Brief: Can you retype every record below exactly as written?

(Input begins)

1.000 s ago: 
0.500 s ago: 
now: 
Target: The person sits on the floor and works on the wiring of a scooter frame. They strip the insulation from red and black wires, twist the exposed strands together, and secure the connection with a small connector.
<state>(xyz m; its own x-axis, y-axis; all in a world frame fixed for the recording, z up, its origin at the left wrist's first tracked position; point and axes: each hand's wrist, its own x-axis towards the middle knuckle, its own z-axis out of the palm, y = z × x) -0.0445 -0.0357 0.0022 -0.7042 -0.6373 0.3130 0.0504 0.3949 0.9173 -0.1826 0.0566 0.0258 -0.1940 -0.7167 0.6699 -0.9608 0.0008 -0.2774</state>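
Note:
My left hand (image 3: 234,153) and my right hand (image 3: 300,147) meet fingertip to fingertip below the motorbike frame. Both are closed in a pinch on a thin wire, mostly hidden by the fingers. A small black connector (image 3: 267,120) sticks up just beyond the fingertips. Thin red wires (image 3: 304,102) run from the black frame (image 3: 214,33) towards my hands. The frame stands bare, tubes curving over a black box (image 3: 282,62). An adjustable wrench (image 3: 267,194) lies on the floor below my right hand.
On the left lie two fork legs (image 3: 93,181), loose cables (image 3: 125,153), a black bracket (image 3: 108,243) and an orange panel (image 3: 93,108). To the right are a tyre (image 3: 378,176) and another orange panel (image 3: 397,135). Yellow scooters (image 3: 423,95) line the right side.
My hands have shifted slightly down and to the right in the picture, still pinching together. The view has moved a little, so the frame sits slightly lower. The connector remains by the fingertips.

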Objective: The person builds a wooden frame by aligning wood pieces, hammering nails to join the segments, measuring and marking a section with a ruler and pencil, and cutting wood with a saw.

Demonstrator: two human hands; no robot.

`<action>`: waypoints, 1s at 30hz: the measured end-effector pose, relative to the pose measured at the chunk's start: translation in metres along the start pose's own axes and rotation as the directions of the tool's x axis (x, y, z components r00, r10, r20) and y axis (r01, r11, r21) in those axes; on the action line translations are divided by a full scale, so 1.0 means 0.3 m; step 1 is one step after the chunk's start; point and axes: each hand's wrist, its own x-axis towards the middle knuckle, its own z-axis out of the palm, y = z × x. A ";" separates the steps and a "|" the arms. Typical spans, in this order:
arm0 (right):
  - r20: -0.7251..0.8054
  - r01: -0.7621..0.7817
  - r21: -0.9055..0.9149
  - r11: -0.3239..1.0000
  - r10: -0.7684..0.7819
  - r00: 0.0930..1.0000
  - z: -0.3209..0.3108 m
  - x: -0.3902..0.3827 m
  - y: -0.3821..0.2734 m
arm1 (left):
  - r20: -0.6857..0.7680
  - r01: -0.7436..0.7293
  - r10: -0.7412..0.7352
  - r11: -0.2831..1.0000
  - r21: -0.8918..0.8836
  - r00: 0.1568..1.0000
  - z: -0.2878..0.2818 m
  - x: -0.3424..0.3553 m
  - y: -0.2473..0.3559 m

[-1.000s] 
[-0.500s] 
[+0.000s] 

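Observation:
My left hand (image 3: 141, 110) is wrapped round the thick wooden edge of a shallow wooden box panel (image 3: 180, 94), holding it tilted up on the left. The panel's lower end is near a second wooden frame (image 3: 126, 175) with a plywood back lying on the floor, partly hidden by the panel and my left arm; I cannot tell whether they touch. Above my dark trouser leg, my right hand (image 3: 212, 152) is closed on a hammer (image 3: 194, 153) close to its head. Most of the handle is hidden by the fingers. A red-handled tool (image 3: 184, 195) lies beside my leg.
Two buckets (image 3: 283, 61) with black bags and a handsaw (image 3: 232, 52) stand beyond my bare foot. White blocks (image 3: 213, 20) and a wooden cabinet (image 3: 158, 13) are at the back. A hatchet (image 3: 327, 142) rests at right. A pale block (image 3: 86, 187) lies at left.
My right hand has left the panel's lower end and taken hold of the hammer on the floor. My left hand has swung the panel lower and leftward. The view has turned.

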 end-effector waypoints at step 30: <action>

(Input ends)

Solution to this problem:
1.000 s ago: 
0.500 s ago: 
now: 
Target: The person sits on the floor and works on the wiring of a scooter frame. They strip the insulation from red and black wires, twist the exposed strands together, and secure the connection with a small connector.
<state>(xyz m; its own x-axis, y-axis; all in a world frame fixed for the recording, z up, its origin at the left wrist's first tracked position; point and axes: each hand's wrist, its own x-axis towards the middle knuckle, its own z-axis out of the palm, y = z × x) -0.0445 -0.0357 0.0022 -0.7042 -0.6373 0.3130 0.0504 0.3949 0.9173 -0.1826 0.0566 0.0258 -0.1940 -0.7167 0.6699 -0.9608 0.0008 -0.2774</state>
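Note:
My left hand (image 3: 234,153) and my right hand (image 3: 300,147) meet fingertip to fingertip below the motorbike frame. Both are closed in a pinch on a thin wire, mostly hidden by the fingers. A small black connector (image 3: 267,120) sticks up just beyond the fingertips. Thin red wires (image 3: 304,102) run from the black frame (image 3: 214,33) towards my hands. The frame stands bare, tubes curving over a black box (image 3: 282,62). An adjustable wrench (image 3: 267,194) lies on the floor below my right hand.
On the left lie two fork legs (image 3: 93,181), loose cables (image 3: 125,153), a black bracket (image 3: 108,243) and an orange panel (image 3: 93,108). To the right are a tyre (image 3: 378,176) and another orange panel (image 3: 397,135). Yellow scooters (image 3: 423,95) line the right side.
My hands have shifted slightly down and to the right in the picture, still pinching together. The view has moved a little, so the frame sits slightly lower. The connector remains by the fingertips.
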
Objective: The person builds a wooden frame by aligning wood pieces, hammering nails to join the segments, measuring and marking a section with a ruler and pencil, and cutting wood with a saw.

Demonstrator: two human hands; no robot.

`<action>`: waypoints, 1s at 30hz: the measured end-effector pose, relative to the pose measured at the chunk's start: translation in metres along the start pose's own axes and rotation as the directions of the tool's x axis (x, y, z components r00, r10, r20) and y axis (r01, r11, r21) in those axes; on the action line translations are divided by a full scale, so 1.0 means 0.3 m; step 1 is one step after the chunk's start; point and axes: each hand's wrist, its own x-axis towards the middle knuckle, its own z-axis out of the palm, y = z × x. A ";" separates the steps and a "|" the arms. Typical spans, in this order:
arm0 (right):
  - r20: -0.7251..0.8054
  - r01: -0.7621..0.7817
  - r21: -0.9055..0.9149
  - r11: -0.3239..1.0000
  - r10: -0.7684..0.7819
  - r00: 0.0930..1.0000
  - z: -0.3209..0.3108 m
  - x: -0.3902..0.3827 m
  - y: -0.3821..0.2734 m
arm1 (left):
  - r20: -0.6857..0.7680
  - r01: -0.7436..0.7293
  - r10: -0.7412..0.7352
  - r11: -0.2831..1.0000
  - r21: -0.8918..0.8836
  - r00: 0.1568..1.0000
  - z: -0.2878..0.2818 m
  - x: -0.3424..0.3553 m
  - y: -0.2473..0.3559 m

[-1.000s] 
[-0.500s] 
[+0.000s] 

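Observation:
My left hand (image 3: 141, 110) is wrapped round the thick wooden edge of a shallow wooden box panel (image 3: 180, 94), holding it tilted up on the left. The panel's lower end is near a second wooden frame (image 3: 126, 175) with a plywood back lying on the floor, partly hidden by the panel and my left arm; I cannot tell whether they touch. Above my dark trouser leg, my right hand (image 3: 212, 152) is closed on a hammer (image 3: 194, 153) close to its head. Most of the handle is hidden by the fingers. A red-handled tool (image 3: 184, 195) lies beside my leg.
Two buckets (image 3: 283, 61) with black bags and a handsaw (image 3: 232, 52) stand beyond my bare foot. White blocks (image 3: 213, 20) and a wooden cabinet (image 3: 158, 13) are at the back. A hatchet (image 3: 327, 142) rests at right. A pale block (image 3: 86, 187) lies at left.
My right hand has left the panel's lower end and taken hold of the hammer on the floor. My left hand has swung the panel lower and leftward. The view has turned.
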
 end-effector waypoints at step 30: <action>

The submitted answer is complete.